Task to carry out:
Skip the pictures. Output only the lines below starting at the line with "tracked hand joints" and ending at the line with "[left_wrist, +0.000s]", both ends included, exactly as they are.

Given data:
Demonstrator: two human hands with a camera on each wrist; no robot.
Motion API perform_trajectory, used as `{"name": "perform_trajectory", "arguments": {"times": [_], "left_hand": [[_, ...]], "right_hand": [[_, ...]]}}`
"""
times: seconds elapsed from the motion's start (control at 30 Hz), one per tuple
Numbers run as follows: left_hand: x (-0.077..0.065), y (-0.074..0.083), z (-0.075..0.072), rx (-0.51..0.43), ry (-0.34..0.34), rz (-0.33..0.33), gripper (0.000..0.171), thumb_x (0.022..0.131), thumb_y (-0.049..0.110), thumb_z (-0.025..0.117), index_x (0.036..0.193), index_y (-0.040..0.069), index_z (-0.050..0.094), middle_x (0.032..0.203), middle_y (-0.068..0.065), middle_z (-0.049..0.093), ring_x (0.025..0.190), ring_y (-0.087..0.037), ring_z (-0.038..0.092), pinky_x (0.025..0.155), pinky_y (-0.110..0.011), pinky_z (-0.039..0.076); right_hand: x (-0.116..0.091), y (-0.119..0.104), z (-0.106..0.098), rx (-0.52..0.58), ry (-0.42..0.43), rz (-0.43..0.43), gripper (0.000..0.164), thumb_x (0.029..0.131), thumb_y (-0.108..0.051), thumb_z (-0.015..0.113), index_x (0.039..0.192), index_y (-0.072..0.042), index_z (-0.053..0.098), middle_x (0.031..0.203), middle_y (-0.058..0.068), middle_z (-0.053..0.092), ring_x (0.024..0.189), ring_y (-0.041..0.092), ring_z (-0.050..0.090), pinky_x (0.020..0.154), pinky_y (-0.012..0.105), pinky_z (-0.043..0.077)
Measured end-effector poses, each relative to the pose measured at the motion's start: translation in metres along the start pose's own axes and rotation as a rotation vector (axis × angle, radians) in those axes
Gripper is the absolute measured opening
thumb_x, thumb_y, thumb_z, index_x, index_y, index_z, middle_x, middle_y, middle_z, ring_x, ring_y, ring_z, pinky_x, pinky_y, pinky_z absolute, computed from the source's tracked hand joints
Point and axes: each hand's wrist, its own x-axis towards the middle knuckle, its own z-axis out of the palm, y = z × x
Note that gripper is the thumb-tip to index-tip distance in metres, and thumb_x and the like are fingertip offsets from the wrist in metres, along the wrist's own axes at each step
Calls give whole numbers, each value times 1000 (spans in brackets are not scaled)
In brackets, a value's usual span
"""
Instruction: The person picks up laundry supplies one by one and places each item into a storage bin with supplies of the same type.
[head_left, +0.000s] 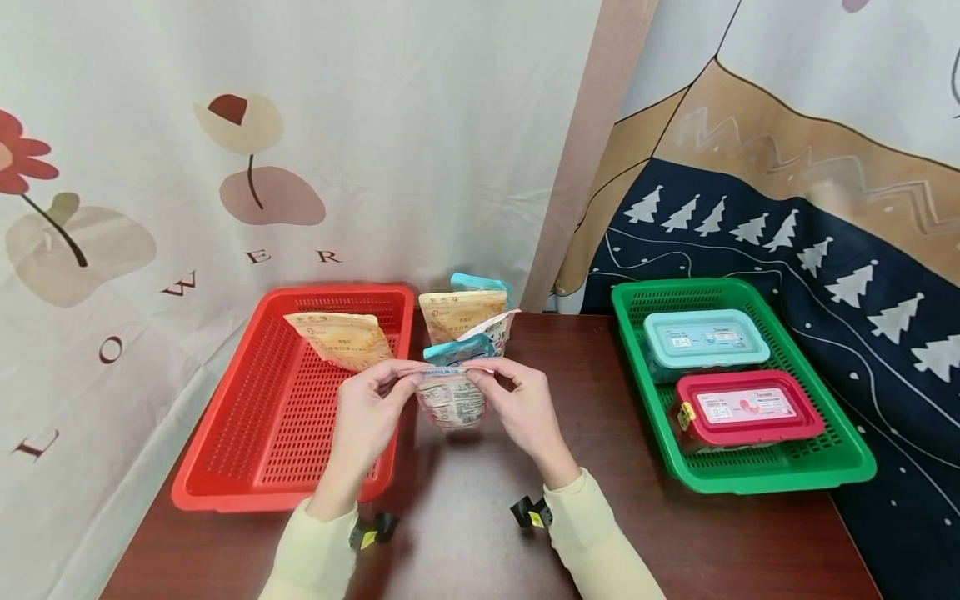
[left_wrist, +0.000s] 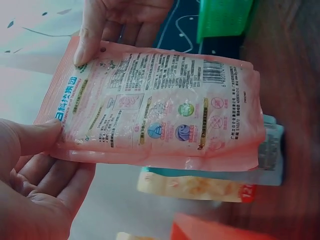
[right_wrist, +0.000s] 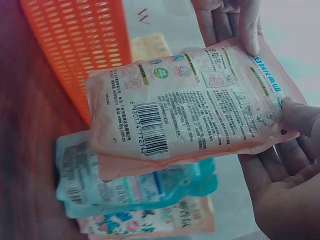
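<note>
Pinched between the thumbs and fingers of both hands is a pink pouch (head_left: pixel 452 402), its printed back with a barcode facing me. My left hand (head_left: pixel 369 410) grips one top corner and my right hand (head_left: pixel 522 407) grips the other. The right wrist view shows the pouch (right_wrist: pixel 175 105) held up by its top edge above the table. Just beyond it stand several other pouches: a blue pouch (head_left: pixel 459 351), a tan pouch (head_left: pixel 463 313) and a white floral pouch (head_left: pixel 502 330). Both palms are partly hidden in the head view.
At left lies a red basket (head_left: pixel 225 492) with a tan pouch (head_left: pixel 347 340) leaning inside. A green basket (head_left: pixel 795 482) at right holds a container with a light blue lid (head_left: pixel 707 337) and one with a red lid (head_left: pixel 750 407). Printed curtains (head_left: pixel 420 150) hang behind the brown table (head_left: pixel 600 500).
</note>
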Motion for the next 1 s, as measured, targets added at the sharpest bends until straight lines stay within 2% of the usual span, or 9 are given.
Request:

Reply:
thumb_x, thumb_y, thumb_z, index_x, index_y, index_z, middle_x, middle_y, middle_z, ring_x, ring_y, ring_z, pinky_x, pinky_y, pinky_z absolute, computed from the source's tracked hand joints
Point and axes: each hand's wrist, its own x-axis towards the middle knuckle, its own z-axis out of the palm, y = z × x
Note that gripper is the thumb-tip to index-tip distance in metres, and thumb_x and the like are fingertip offsets from the wrist in metres, along the wrist's own axes at each step
Calls give whole numbers, each value times 1000 (spans in brackets are not scaled)
In brackets, a value's usual span
"""
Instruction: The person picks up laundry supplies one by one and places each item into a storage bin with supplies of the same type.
[head_left, +0.000s] 
[left_wrist, +0.000s] 

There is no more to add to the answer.